REQUIRED ACTION: Beneath this line are the data; copy exactly the part of them that opens with the line containing "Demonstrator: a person" and closes with the line containing "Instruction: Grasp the", and only that part.

INPUT DATA:
=== Begin Enclosure ===

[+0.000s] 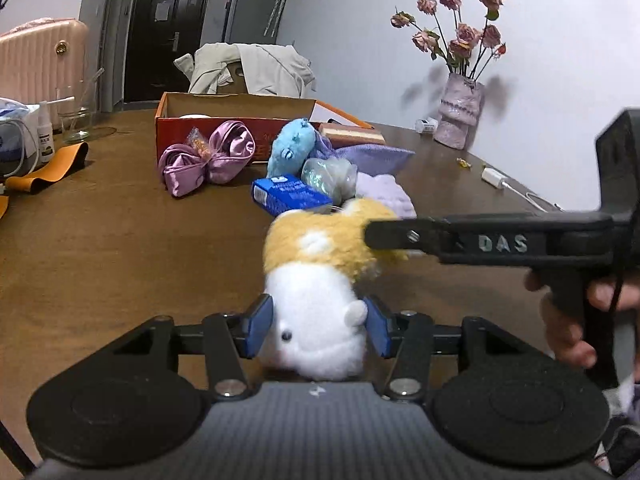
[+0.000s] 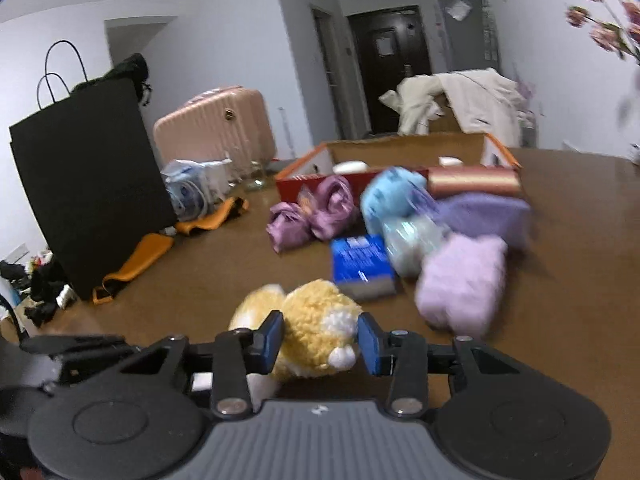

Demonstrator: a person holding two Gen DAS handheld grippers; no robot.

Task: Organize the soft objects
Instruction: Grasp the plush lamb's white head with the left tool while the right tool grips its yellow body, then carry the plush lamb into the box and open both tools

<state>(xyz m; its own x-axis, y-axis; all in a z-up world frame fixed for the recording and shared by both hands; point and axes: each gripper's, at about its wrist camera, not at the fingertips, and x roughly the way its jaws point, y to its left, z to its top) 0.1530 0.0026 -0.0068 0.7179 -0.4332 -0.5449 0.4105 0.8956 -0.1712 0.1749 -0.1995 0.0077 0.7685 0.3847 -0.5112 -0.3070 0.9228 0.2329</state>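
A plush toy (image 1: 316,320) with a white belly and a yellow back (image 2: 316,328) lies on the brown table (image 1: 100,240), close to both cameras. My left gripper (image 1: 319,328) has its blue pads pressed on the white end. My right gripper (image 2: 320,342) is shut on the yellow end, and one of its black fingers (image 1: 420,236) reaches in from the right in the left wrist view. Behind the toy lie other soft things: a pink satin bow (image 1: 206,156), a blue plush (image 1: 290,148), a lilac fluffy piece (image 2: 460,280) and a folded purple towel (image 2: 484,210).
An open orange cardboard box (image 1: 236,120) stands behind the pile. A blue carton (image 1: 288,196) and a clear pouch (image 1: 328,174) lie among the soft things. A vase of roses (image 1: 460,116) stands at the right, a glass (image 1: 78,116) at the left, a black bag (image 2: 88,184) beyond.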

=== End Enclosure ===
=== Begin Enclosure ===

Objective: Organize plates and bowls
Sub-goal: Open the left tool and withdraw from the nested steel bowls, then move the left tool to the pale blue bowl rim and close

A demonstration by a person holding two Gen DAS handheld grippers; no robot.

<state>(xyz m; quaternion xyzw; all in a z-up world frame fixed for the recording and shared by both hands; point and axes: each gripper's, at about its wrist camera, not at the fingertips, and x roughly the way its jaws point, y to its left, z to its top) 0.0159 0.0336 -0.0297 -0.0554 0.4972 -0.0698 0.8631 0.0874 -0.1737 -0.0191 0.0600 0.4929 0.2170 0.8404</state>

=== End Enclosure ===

ANSWER SECTION:
Demonstrator: a person holding two Gen DAS handheld grippers; no robot.

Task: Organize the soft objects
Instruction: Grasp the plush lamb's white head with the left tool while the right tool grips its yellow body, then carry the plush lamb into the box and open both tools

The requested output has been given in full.